**What to do**
Each line of the data below from the one holding "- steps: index" to the one holding "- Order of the", inclusive, is to be reproduced exactly; no other line belongs in the answer.

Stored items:
Content starts
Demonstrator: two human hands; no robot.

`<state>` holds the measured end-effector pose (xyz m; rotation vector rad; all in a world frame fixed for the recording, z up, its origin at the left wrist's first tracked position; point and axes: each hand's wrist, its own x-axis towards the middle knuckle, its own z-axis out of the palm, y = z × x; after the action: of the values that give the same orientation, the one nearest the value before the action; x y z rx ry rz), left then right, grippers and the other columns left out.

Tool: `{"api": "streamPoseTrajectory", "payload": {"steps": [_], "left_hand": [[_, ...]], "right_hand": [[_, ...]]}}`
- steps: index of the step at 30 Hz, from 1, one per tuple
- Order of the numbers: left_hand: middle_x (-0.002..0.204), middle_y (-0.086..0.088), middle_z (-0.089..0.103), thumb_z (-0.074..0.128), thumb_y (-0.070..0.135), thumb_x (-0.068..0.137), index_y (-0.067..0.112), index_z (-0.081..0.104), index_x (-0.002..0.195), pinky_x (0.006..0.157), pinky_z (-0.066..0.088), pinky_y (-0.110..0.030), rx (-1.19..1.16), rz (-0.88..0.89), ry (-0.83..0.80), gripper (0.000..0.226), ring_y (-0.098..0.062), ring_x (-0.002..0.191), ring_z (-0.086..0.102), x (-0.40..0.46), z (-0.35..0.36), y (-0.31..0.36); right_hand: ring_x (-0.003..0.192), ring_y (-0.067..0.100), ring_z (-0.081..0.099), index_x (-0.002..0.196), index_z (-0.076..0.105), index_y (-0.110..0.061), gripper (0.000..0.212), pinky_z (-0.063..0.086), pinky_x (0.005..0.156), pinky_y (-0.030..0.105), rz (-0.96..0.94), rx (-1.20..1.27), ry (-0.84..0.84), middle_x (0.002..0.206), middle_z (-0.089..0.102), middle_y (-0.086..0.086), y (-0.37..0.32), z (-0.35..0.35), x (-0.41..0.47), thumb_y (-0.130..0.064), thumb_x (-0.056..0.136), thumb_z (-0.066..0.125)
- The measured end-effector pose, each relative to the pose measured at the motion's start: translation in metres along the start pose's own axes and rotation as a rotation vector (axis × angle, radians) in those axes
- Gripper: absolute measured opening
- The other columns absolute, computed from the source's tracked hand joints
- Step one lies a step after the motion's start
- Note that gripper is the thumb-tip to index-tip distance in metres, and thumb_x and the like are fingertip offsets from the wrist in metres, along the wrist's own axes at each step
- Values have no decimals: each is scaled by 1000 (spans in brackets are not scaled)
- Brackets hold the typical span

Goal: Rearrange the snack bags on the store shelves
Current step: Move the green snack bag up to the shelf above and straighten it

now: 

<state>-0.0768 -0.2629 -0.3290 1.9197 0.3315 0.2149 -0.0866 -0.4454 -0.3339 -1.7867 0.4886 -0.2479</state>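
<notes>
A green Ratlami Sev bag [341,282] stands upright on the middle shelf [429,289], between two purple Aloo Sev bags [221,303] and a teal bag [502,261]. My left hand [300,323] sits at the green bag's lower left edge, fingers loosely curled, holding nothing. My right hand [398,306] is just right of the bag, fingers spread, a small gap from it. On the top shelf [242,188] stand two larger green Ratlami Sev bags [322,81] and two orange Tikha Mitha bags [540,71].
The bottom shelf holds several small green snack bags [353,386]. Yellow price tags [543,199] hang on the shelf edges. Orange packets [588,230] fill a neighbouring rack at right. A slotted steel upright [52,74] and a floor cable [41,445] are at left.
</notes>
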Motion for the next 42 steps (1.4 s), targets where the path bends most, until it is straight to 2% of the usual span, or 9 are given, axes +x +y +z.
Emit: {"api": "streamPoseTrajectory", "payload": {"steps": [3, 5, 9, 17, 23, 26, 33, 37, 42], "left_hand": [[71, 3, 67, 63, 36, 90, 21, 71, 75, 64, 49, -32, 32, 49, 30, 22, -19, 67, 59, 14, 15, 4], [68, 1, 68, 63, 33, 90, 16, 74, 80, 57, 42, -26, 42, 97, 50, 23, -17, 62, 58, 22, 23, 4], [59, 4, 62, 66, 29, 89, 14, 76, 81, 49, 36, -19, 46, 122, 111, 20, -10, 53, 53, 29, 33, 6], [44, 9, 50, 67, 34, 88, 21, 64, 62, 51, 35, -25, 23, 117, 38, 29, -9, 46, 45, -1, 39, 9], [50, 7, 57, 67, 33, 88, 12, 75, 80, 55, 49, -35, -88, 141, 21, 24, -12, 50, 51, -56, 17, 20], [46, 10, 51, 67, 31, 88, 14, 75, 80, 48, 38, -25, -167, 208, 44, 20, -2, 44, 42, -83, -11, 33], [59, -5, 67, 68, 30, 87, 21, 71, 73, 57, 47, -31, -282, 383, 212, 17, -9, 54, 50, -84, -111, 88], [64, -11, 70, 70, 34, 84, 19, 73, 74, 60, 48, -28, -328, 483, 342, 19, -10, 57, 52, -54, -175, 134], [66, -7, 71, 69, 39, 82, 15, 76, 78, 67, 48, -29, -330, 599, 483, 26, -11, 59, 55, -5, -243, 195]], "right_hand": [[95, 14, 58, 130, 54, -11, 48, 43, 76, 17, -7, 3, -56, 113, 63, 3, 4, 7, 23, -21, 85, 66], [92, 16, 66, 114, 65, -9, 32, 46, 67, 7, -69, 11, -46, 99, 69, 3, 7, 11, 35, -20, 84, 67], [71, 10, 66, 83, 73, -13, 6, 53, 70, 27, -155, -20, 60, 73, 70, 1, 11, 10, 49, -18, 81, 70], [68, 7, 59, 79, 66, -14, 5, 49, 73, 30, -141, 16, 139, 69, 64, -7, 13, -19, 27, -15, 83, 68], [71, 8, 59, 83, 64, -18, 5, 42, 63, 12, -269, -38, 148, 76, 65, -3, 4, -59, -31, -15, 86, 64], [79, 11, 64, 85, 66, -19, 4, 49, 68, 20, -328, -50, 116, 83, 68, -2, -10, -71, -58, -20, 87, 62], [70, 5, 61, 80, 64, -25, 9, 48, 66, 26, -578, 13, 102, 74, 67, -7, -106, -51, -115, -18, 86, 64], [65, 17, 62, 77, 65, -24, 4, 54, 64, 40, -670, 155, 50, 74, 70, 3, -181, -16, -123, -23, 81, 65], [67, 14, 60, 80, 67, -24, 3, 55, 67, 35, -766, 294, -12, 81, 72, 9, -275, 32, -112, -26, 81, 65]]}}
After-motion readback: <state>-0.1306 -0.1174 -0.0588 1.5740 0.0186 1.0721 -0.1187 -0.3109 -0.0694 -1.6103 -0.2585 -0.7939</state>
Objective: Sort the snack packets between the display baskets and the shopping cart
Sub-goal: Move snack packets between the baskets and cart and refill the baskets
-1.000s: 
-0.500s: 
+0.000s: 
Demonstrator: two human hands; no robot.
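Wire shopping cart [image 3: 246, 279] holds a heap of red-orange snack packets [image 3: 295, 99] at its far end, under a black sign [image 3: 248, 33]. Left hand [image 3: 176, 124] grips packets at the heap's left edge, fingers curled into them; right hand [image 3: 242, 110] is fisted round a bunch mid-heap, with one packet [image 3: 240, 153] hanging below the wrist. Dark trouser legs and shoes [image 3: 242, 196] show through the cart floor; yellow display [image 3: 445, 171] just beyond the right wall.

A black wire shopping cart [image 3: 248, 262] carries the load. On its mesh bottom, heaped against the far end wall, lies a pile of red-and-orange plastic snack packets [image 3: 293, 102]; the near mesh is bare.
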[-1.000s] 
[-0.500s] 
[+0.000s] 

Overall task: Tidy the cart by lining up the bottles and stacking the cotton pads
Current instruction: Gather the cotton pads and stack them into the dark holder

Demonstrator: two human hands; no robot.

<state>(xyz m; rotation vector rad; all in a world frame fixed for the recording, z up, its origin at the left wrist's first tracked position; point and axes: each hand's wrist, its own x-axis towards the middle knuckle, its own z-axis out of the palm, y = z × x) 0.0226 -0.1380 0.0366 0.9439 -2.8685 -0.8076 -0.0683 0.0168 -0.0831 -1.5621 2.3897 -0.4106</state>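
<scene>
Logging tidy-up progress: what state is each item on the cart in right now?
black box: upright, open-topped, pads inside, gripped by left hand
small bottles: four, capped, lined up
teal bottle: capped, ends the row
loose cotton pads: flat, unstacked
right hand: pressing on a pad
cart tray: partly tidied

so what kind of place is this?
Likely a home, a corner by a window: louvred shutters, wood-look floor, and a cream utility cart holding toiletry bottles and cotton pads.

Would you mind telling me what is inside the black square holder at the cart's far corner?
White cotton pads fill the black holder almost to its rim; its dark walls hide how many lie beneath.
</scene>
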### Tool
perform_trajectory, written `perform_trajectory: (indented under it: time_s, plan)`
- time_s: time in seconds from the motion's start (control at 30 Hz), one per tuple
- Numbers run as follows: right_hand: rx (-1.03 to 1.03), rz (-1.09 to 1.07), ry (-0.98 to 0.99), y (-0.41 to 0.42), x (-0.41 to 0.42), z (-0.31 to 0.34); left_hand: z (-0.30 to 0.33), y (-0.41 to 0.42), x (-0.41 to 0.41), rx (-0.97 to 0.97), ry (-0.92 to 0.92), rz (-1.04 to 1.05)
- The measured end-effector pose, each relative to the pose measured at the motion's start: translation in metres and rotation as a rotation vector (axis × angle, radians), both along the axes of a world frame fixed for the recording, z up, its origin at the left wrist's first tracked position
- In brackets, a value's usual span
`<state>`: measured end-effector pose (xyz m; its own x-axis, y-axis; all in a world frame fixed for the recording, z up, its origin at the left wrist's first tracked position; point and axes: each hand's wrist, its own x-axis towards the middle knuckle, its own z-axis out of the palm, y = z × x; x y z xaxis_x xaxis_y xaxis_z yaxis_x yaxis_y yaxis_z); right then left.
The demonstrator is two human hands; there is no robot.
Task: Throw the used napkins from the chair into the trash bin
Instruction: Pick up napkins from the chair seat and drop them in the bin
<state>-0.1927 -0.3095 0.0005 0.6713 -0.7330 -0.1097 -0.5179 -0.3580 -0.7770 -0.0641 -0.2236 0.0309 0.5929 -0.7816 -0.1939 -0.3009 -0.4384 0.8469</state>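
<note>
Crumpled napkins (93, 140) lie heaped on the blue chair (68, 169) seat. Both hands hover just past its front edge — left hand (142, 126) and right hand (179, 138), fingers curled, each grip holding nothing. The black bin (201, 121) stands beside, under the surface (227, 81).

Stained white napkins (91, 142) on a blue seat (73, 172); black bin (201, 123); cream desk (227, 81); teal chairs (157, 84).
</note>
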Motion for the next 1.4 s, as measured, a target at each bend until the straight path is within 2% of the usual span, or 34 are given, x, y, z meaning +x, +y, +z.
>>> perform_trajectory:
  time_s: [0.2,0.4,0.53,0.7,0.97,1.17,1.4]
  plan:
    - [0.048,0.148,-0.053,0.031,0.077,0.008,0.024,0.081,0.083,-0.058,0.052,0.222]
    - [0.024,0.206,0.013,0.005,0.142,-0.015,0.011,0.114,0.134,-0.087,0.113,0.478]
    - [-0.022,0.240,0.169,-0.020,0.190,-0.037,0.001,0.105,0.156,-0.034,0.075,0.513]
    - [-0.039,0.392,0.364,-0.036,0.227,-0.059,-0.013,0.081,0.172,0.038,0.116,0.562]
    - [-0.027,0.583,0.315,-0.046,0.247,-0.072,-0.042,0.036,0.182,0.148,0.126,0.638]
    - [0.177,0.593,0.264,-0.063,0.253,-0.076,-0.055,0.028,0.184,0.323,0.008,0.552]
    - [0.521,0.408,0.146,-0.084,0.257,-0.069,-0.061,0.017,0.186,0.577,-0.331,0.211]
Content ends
**Task solution**
- steps: index of the step at 30 Hz, from 1, one per tuple
- Order of the numbers: left_hand: middle_x (-0.002..0.204), middle_y (-0.086..0.088), middle_z (-0.089..0.103), thumb_z (-0.074..0.128), thumb_y (-0.070..0.135), thumb_x (-0.068..0.137), index_y (-0.067..0.112), index_z (-0.081..0.104), index_x (-0.002..0.195), pinky_x (0.006..0.157), pinky_z (-0.066..0.088), pinky_y (-0.110..0.030), rx (-1.19..1.16), rz (-0.88..0.89), ry (-0.83..0.80), gripper (0.000..0.226), ring_y (-0.098..0.062), ring_x (-0.002..0.191), ring_z (-0.086..0.102), x (-0.40..0.46), z (-0.35..0.36), y (-0.31..0.36); right_hand: ring_x (-0.003..0.192), ring_y (-0.067..0.100), ring_z (-0.081..0.099), index_x (-0.002..0.196), index_z (-0.076..0.105), index_y (-0.110..0.061), gripper (0.000..0.212), pinky_z (-0.063..0.086), pinky_x (0.005..0.156), pinky_y (-0.030..0.105), rz (-0.96..0.94), rx (-1.20..1.27), ry (-0.84..0.84), middle_x (0.002..0.206), middle_z (-0.089..0.102), middle_y (-0.086..0.086), y (-0.37..0.32), z (-0.35..0.35), x (-0.41..0.47), thumb_y (-0.130..0.064), thumb_x (-0.056..0.136), thumb_z (-0.066..0.125)

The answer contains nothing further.